- _Available data_
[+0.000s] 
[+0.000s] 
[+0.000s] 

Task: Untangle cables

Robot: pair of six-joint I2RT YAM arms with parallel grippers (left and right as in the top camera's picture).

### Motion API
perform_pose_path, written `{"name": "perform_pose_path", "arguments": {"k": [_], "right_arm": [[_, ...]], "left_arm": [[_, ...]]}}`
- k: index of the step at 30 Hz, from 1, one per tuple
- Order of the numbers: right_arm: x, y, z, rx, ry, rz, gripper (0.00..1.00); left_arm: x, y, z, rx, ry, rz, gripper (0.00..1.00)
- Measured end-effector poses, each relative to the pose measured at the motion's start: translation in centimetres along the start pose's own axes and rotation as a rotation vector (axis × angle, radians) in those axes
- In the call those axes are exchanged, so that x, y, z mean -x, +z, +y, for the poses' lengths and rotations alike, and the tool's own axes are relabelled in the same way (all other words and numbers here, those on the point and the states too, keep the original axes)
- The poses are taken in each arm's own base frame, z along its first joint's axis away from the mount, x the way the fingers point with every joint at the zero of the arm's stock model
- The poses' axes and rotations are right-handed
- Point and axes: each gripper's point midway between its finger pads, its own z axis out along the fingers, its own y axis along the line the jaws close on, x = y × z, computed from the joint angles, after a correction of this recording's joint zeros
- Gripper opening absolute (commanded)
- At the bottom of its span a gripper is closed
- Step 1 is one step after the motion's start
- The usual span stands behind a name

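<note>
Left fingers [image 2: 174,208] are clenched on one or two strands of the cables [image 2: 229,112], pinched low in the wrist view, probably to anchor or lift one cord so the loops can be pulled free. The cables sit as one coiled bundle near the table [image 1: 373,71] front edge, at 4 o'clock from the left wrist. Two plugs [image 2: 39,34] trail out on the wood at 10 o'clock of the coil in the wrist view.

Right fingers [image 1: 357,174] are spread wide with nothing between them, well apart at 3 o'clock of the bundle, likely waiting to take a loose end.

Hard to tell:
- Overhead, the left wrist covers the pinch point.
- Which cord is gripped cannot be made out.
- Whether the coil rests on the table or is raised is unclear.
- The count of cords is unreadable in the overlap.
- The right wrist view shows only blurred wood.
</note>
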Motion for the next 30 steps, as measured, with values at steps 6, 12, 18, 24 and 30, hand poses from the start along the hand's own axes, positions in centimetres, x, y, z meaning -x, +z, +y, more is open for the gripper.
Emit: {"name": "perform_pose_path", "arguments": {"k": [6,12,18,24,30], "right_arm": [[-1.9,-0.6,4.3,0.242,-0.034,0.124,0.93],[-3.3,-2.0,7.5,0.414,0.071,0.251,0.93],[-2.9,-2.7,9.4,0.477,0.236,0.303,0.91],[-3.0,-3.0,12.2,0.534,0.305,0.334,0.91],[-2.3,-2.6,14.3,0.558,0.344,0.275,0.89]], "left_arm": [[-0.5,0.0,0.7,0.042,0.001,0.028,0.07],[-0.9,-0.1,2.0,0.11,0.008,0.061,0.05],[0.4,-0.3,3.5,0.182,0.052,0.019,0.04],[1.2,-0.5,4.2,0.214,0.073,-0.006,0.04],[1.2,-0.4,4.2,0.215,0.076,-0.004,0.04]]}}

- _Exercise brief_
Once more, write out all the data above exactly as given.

- _Problem solution_
[+0.000s] 
[+0.000s] 
[+0.000s] 

Task: Untangle cables

Robot: pair of six-joint I2RT YAM arms with parallel grippers (left and right as in the top camera's picture).

### Motion API
perform_pose_path, written `{"name": "perform_pose_path", "arguments": {"k": [_], "right_arm": [[_, ...]], "left_arm": [[_, ...]]}}`
- k: index of the step at 30 Hz, from 1, one per tuple
- Order of the numbers: right_arm: x, y, z, rx, ry, rz, gripper (0.00..1.00); left_arm: x, y, z, rx, ry, rz, gripper (0.00..1.00)
- Measured end-effector poses, each relative to the pose measured at the motion's start: translation in centimetres along the start pose's own axes and rotation as a rotation vector (axis × angle, radians) in those axes
- In the call those axes are exchanged, so that x, y, z mean -x, +z, +y, for the poses' lengths and rotations alike, and the tool's own axes are relabelled in the same way (all other words and numbers here, those on the point and the states too, keep the original axes)
- The poses are taken in each arm's own base frame, z along its first joint's axis away from the mount, x the way the fingers point with every joint at the zero of the arm's stock model
- The poses' axes and rotations are right-handed
- Point and axes: each gripper's point midway between its finger pads, its own z axis out along the fingers, its own y axis along the line the jaws close on, x = y × z, computed from the joint angles, after a correction of this recording's joint zeros
- Gripper opening absolute (commanded)
- At the bottom of its span a gripper is closed
- Step 1 is one step after the motion's start
- The usual span stands behind a name

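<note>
Left fingers [image 2: 174,208] are clenched on one or two strands of the cables [image 2: 229,112], pinched low in the wrist view, probably to anchor or lift one cord so the loops can be pulled free. The cables sit as one coiled bundle near the table [image 1: 373,71] front edge, at 4 o'clock from the left wrist. Two plugs [image 2: 39,34] trail out on the wood at 10 o'clock of the coil in the wrist view.

Right fingers [image 1: 357,174] are spread wide with nothing between them, well apart at 3 o'clock of the bundle, likely waiting to take a loose end.

Hard to tell:
- Overhead, the left wrist covers the pinch point.
- Which cord is gripped cannot be made out.
- Whether the coil rests on the table or is raised is unclear.
- The count of cords is unreadable in the overlap.
- The right wrist view shows only blurred wood.
</note>
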Motion for the next 30 steps, as measured, with values at steps 6, 12, 18, 24 and 30, hand poses from the start along the hand's own axes, positions in centimetres, x, y, z meaning -x, +z, +y, more is open for the gripper.
Emit: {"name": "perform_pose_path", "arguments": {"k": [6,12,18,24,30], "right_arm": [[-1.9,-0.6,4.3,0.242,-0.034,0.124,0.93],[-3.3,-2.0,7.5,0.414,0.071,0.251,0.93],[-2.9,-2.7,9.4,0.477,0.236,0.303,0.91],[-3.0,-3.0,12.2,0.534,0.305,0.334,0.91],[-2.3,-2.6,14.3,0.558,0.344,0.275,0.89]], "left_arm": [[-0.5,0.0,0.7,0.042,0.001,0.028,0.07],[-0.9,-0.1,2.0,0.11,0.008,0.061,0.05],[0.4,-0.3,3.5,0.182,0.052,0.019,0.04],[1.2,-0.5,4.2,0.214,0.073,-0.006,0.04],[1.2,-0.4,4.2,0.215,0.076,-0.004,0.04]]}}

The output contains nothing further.